The following grants have been awarded by the Australian Research Council (ARC):
The Market for Technology in Australia
Over the last 5 years, formalised markets for technology have accelerated in the US. However, there is no recognised formal market in Australia. Results from our primary data collection and analysis will highlight whether deficiencies in the market for technology are creating obstacles for the commercialisation of Australian technology.
The efficiency of the global patent system
This project will be the first study in the world to combine a new international patent database with more in‑depth local information from Australia, Japan, US, Europe and Chinese Asia (China, Taiwan). The patent system should be globally consistent; simple and cost effective to use; parsimonious in the grant of monopoly rights; and provide a level playing field for all inventors. Existing empirical evidence indicates that the patent system is currently inefficient and this has negative effects on our Research and Development sector. This is a particularly important issue for Australia given distance and lack of attachment to a major trading bloc such as the EU or NAFTA our relative isolation arising from geographical.
Cultural Collections, Creators and Copyright: Museums, Galleries, Libraries and Archives and Australia’s Digital Heritage
This project investigates current and emerging ways of using digital collections in museums, galleries, libraries and archives, in light of copyright law and the interests of creators. The project will assist Australia better manage its digital cultural collections and balance the interests of creators, institutions and public accessibility. Ten partner organisations are collaborating in the project.
Chief Investigators: Associate Professor Andrew Kenyon and Professor Andrew Christie
Uncertainty and the Success of Innovation
The empirically-oriented project, with strong conceptual foundations, will add significantly to our understanding of the barriers to successful commercial exploitation of innovation in Australia.
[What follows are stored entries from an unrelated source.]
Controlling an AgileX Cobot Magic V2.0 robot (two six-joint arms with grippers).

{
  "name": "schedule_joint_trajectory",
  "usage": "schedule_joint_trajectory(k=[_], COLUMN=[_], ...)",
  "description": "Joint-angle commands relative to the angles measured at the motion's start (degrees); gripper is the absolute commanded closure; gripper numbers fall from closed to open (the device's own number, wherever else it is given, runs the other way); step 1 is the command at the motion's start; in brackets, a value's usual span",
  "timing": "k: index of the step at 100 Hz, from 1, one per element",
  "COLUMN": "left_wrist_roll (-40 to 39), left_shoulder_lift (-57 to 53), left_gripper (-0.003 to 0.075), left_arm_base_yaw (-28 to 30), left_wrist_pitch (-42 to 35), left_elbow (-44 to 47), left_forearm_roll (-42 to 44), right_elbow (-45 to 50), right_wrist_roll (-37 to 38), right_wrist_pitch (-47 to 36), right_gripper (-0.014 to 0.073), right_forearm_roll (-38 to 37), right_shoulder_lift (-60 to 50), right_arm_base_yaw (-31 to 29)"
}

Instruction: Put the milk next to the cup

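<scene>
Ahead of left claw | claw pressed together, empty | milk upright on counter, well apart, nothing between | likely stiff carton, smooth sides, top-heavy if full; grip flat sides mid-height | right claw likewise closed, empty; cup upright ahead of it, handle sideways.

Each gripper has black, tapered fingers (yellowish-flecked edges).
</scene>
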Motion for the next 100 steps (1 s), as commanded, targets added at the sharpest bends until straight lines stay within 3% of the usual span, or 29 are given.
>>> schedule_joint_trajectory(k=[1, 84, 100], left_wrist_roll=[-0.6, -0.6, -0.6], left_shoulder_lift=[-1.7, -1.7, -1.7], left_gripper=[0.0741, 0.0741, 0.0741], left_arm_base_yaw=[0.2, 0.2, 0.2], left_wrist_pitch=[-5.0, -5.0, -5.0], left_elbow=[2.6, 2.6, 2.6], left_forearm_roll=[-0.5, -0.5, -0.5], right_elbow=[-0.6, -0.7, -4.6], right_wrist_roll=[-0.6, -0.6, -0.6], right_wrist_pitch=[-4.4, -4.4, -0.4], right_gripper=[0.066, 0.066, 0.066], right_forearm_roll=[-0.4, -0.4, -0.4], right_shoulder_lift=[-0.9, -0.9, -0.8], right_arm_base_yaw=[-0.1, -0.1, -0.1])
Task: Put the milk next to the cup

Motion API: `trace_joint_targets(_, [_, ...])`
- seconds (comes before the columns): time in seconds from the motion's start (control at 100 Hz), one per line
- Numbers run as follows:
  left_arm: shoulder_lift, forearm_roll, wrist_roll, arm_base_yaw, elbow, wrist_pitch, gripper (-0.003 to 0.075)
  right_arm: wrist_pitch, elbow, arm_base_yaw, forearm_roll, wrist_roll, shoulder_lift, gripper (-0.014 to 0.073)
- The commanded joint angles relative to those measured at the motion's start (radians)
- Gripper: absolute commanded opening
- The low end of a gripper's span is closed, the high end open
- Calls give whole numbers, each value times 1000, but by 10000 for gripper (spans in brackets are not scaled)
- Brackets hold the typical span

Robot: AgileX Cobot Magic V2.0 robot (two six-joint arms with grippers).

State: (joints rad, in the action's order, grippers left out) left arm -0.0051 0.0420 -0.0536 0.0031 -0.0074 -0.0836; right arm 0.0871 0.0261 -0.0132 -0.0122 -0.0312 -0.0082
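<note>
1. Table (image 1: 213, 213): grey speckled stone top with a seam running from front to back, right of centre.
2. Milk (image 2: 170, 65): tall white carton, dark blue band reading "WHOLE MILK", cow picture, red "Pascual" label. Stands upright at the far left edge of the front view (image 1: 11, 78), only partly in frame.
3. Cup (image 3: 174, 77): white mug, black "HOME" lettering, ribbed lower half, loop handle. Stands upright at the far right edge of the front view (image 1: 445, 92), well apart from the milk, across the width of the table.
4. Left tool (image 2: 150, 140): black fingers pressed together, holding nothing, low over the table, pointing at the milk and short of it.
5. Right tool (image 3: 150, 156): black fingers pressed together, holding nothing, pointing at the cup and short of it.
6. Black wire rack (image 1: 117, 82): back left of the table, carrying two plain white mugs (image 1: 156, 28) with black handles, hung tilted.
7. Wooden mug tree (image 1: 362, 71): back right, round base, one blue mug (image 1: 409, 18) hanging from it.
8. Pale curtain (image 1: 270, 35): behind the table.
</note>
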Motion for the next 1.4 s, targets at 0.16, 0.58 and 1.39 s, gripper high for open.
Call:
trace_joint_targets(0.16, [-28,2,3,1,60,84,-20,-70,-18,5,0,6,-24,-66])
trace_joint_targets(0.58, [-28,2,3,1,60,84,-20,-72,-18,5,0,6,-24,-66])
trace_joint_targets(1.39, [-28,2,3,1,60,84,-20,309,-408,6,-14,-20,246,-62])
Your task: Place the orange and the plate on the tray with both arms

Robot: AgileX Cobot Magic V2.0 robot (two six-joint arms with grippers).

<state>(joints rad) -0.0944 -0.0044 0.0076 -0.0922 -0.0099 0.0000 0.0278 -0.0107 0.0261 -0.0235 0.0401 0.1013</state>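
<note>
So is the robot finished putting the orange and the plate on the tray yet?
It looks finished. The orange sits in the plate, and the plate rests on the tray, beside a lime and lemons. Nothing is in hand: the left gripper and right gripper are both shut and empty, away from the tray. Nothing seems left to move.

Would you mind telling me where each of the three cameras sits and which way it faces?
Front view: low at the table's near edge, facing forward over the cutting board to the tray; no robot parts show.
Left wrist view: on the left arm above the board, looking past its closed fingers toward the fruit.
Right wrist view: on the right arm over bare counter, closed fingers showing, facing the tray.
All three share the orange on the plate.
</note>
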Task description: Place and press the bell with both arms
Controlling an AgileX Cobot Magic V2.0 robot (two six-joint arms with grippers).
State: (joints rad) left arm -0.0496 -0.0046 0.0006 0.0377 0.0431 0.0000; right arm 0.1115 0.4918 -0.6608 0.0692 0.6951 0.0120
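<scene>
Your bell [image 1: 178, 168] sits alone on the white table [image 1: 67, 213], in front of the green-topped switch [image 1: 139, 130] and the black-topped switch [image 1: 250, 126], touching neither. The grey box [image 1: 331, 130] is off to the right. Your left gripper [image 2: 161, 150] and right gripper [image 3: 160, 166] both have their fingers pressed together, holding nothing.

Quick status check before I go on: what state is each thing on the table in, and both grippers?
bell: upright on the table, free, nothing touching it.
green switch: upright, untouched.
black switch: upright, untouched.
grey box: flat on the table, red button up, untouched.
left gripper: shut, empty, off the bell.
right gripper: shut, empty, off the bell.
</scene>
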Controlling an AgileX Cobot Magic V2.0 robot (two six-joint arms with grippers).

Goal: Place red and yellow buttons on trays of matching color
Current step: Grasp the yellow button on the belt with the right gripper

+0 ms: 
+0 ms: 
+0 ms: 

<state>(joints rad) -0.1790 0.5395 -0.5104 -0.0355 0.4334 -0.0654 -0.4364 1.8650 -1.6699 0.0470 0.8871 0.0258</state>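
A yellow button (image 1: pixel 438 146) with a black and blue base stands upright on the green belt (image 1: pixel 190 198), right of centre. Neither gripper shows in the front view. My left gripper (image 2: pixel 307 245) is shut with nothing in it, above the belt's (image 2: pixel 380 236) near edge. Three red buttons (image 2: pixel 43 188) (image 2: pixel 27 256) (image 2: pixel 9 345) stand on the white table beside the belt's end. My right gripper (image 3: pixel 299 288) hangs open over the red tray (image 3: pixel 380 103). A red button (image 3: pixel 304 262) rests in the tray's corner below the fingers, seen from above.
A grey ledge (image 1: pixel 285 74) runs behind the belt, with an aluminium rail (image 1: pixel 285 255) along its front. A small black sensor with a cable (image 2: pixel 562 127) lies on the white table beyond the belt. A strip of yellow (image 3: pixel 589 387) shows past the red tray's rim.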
There is currently no other applied work in this area in Australia of this scope and empirical content. The researchers' approach adopts a rigorous approach to the meassurement of innovation and performance, and looks at the effect of uncertainty on the relationship between the two. The results of this exercise wil translate into both government and corporate policy.
Developing a Coalitional Approach to Business Strategy and Industrial Organisations: Theory and Empirical Operationalisation
Recent advances in game theory have had an impact on understanding the stretegic implications of some business actions. However, of considerable more use to business would be a set of tools that can identify strategic opportunities taking into account all of the reactions from rivals and others in the market place. This project will use coalitional game theory to develop those tools and then take the tools and operationalise them utilising Australian data. The end result will be new studies of the strategic environment facing Australian businesses and recommendations that will hopefully improve the productivity of Australian industry.
Chief Investigators: Professor Joshua Gans and Associate Professor Michael Ryall
..and by opposing, end them: A Comparative Examination of Opposition Processes in Patent Law
Patent law is central to the key Australian economic aim of encouraging an innovative culture. One aspect of patent law, the opposition process, is directly linked to two important issues currently facing our patent system: improving patent quality, and minimising predatory behaviour by powerful firms. This project will assess the operation of the opposition process here, and the practice of equivalent international procedures in other jurisdictions, in order to inform Australian policy in current and ongoing negotiations towards global harmonisation. Material from this project will lead directly to proposals for improving the Australian patent system, and ensuring that it promotes, and does not retard, innovation.
The Fingers of the Powers Above Do Tune the Harmony of this Peace: Australia and the Harmonisation of Patents
Patent law is central to the key economic aim of encouraging an innovative culture. The harmonisation of patent systems around the world means Australian law will change. There is a significant risk that, without effective lobbying, the reforms will only reflect the needs and interests of the dominant economies, like the US. This project, with its comparative analysis of the patent examination process, will explore the ways in which this integral part of the patent system may be improved. This research will lead to proposals for reform that are in line with the interests of Australia's unique economy.